> Exercise prompt
The lines to repeat are those below from the one containing "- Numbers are" down to the one containing "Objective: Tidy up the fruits", both included; reproduce them exactly and nothing else.

*** Given data ***

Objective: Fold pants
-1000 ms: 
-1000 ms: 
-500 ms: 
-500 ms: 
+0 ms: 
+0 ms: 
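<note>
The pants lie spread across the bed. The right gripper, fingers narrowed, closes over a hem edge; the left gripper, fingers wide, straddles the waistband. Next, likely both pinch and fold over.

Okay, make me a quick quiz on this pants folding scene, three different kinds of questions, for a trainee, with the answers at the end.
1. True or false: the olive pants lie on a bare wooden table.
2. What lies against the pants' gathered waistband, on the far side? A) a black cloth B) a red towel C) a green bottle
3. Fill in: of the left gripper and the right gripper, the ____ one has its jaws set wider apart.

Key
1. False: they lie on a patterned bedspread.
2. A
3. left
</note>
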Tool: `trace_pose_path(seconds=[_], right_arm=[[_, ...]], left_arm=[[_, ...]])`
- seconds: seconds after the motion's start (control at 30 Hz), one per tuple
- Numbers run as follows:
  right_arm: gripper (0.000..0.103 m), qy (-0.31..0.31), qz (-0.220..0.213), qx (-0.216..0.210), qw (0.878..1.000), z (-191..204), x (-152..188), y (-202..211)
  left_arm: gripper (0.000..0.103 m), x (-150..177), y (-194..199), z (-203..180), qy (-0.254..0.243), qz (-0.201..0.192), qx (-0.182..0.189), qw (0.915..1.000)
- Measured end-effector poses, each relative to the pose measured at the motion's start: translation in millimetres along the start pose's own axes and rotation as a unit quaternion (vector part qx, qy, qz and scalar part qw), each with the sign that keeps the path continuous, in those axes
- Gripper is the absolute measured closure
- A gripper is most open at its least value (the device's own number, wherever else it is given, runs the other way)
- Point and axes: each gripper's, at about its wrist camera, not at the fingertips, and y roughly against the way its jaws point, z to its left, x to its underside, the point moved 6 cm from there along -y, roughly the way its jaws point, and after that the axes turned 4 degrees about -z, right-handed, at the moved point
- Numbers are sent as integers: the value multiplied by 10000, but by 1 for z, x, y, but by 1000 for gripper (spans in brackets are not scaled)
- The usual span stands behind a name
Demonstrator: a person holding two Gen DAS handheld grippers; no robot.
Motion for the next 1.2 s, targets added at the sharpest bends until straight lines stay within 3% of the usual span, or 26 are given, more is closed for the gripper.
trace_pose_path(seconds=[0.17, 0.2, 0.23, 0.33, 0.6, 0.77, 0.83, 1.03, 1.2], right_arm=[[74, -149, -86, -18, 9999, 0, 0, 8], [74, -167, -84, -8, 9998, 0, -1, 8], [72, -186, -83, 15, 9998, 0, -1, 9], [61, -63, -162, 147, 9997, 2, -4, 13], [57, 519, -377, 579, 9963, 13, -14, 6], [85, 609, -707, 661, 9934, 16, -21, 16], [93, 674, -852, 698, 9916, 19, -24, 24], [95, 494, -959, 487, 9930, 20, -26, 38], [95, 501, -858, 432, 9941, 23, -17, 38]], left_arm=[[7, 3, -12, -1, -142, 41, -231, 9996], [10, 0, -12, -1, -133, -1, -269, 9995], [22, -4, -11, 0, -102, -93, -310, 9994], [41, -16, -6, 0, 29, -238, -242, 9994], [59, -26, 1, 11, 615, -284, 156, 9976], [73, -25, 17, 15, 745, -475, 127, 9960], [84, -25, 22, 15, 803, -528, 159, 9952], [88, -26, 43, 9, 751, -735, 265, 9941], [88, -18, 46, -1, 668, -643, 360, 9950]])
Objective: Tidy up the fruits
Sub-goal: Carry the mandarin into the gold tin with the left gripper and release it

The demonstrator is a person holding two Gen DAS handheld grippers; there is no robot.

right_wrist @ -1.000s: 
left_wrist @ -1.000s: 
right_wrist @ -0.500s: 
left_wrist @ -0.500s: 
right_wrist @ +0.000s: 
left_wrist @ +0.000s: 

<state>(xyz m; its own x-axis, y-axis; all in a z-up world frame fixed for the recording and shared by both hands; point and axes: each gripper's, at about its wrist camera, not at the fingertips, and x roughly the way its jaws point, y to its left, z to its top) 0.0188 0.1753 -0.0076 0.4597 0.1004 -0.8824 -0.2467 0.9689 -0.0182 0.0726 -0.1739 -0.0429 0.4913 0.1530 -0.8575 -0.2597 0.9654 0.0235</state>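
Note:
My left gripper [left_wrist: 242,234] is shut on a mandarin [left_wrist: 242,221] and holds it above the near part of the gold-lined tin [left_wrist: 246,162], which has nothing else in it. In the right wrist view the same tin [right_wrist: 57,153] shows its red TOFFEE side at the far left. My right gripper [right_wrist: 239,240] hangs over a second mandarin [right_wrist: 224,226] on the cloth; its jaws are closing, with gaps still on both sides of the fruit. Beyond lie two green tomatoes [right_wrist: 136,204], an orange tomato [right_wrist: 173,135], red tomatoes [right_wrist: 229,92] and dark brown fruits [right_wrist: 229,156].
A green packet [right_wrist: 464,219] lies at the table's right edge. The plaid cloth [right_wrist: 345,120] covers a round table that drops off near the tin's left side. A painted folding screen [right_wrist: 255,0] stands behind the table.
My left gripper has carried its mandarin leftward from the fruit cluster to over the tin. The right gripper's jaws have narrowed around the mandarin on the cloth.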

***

> Exercise solution
- Numbers are sent as integers: the value multiplied by 10000, but by 1 for z, x, y, but by 1000 for gripper (spans in brackets are not scaled)
- The usual span stands behind a name
Demonstrator: a person holding two Gen DAS handheld grippers; no robot.
Motion for the next 1.2 s, targets added at the sharpest bends until straight lines stay within 3% of the usual span, or 26 are given, more is closed for the gripper.
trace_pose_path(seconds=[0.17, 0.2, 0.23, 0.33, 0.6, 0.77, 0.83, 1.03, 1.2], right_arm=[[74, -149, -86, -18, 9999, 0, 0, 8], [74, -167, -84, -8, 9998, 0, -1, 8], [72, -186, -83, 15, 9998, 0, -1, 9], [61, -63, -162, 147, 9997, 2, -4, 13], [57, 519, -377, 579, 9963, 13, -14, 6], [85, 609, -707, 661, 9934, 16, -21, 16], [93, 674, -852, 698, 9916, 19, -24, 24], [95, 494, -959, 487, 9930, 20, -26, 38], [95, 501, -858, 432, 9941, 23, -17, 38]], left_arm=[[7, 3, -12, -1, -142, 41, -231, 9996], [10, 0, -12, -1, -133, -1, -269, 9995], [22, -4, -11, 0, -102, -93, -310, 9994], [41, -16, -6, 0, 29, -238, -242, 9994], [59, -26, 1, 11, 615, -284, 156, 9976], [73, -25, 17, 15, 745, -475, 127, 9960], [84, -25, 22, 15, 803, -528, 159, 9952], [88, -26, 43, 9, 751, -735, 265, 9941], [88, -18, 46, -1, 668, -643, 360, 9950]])
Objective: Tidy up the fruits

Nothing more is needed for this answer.